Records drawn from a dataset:

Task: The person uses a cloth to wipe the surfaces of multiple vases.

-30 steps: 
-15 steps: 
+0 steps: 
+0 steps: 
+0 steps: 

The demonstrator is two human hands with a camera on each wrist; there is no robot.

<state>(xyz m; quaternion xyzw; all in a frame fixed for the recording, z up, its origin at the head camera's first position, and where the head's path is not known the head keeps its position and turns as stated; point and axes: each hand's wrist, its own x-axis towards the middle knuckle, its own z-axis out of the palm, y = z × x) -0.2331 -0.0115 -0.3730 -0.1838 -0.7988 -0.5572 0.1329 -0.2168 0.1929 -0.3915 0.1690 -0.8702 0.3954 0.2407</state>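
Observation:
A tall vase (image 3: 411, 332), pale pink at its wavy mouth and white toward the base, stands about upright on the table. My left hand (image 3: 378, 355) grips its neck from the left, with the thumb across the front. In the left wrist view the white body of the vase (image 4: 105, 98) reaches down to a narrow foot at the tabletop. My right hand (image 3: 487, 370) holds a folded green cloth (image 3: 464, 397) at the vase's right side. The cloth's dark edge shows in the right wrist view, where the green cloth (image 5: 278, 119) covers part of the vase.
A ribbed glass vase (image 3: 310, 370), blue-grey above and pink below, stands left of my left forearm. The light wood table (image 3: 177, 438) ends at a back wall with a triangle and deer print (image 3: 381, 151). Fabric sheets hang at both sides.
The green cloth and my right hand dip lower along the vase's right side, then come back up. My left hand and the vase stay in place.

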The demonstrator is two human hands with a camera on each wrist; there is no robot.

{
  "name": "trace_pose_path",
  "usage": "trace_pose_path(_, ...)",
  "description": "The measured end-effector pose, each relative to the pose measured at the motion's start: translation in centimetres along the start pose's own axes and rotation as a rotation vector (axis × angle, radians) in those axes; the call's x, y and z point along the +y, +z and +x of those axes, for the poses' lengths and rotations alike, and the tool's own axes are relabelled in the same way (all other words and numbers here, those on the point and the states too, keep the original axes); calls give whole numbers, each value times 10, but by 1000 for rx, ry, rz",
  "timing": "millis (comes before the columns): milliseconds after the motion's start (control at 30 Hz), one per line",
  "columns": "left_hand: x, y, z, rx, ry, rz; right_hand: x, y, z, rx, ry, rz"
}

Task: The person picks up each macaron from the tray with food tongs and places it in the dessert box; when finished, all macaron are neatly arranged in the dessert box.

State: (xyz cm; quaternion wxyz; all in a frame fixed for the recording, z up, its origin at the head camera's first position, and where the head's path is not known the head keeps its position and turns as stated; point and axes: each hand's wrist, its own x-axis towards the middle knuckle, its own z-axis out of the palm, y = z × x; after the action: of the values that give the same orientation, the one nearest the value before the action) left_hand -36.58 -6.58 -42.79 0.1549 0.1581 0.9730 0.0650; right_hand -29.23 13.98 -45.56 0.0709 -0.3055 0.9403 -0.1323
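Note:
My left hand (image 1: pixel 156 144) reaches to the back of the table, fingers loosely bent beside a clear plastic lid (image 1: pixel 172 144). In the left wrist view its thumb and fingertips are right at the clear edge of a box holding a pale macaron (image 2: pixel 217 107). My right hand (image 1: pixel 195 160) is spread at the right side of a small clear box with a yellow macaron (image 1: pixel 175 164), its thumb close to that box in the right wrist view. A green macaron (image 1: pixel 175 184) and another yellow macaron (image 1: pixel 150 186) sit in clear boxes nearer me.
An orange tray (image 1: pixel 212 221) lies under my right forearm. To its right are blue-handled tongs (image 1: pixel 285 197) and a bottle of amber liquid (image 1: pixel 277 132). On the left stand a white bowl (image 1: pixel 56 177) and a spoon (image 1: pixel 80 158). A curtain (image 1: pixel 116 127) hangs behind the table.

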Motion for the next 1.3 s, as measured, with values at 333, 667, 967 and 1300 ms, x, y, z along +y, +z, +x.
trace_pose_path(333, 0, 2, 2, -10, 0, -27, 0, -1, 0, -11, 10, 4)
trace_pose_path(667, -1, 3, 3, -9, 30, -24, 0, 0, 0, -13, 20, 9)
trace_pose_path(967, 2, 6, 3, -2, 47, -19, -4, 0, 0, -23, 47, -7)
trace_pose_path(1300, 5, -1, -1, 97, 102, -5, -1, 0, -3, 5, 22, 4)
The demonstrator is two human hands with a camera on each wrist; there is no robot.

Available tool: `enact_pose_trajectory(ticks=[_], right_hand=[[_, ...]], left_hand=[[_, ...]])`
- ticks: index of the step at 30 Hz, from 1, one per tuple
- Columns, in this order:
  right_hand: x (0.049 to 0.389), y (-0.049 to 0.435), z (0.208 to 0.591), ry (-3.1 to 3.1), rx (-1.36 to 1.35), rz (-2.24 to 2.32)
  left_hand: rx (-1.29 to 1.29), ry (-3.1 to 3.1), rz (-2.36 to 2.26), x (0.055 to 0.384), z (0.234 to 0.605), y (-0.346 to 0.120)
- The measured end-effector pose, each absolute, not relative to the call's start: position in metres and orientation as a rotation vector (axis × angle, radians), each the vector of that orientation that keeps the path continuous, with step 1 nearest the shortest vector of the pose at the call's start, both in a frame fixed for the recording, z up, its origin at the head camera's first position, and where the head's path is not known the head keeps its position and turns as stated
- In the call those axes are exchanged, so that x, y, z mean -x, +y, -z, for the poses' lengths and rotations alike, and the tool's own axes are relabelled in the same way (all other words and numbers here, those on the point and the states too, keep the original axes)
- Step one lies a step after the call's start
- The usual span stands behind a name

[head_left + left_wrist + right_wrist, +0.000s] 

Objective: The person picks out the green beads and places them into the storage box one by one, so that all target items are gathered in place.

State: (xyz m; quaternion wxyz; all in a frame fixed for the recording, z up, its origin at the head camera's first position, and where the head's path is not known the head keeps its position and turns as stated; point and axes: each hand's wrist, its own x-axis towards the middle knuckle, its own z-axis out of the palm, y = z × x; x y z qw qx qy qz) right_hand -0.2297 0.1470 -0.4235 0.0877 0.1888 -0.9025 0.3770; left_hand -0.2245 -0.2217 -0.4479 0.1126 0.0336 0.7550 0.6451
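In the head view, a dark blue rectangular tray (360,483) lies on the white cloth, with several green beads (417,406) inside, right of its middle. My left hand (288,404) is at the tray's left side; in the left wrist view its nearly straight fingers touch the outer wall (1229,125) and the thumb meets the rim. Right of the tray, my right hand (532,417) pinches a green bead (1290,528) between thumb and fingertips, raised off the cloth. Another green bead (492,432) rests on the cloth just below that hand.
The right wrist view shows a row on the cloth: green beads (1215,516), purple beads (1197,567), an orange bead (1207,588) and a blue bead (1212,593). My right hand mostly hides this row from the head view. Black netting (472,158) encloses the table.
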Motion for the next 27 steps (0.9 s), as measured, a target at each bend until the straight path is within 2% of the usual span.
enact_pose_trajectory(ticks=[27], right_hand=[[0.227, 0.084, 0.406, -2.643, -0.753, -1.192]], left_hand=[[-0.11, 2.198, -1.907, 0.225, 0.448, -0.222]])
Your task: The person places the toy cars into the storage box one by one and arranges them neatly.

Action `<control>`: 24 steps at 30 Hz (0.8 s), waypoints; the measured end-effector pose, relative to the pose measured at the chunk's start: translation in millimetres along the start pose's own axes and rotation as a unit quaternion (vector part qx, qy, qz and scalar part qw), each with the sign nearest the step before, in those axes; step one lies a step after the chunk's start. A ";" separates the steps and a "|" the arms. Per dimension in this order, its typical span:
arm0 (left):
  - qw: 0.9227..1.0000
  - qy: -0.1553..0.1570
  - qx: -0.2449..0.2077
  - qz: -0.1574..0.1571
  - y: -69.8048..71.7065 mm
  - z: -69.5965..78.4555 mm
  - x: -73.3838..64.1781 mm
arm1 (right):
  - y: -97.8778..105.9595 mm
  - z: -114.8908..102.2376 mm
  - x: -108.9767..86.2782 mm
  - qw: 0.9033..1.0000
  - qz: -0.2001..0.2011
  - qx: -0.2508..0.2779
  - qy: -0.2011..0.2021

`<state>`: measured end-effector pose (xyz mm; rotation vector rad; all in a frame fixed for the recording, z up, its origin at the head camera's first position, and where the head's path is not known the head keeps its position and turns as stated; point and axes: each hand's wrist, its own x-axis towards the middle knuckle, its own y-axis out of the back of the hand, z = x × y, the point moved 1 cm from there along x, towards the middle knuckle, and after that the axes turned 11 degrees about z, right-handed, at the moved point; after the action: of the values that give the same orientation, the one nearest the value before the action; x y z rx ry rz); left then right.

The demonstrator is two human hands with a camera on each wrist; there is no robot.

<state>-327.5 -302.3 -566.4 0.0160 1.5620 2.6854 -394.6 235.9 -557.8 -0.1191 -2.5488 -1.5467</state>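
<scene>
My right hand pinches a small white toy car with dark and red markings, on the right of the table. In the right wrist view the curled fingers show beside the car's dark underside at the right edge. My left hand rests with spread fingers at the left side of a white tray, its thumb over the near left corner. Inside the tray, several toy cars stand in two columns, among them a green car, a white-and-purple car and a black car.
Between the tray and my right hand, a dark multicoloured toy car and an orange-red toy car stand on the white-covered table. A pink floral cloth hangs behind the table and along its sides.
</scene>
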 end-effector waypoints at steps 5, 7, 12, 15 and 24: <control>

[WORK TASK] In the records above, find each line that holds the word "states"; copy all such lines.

[WRITTEN RESPONSE]
  "description": "The measured end-effector pose, each relative to the pose measured at the motion's start: translation in centimetres along the start pose's own axes and rotation as a rotation vector (axis × angle, radians) in those axes; the call's x, y and z point along the +y, +z and +x of those axes, for the poses' lengths and rotations alike, and the tool's own axes are relabelled in the same way (all other words and numbers here, those on the point and the states too, keep the original axes); calls give whole numbers, each value times 10, but by 1000 for rx, ry, rz",
- In the call those axes are exchanged, so that x, y, z mean -x, +y, -z, for the poses' lengths and rotations alike, and the tool's own axes are relabelled in the same way (all other words and numbers here, those on the point and the states too, keep the original axes)

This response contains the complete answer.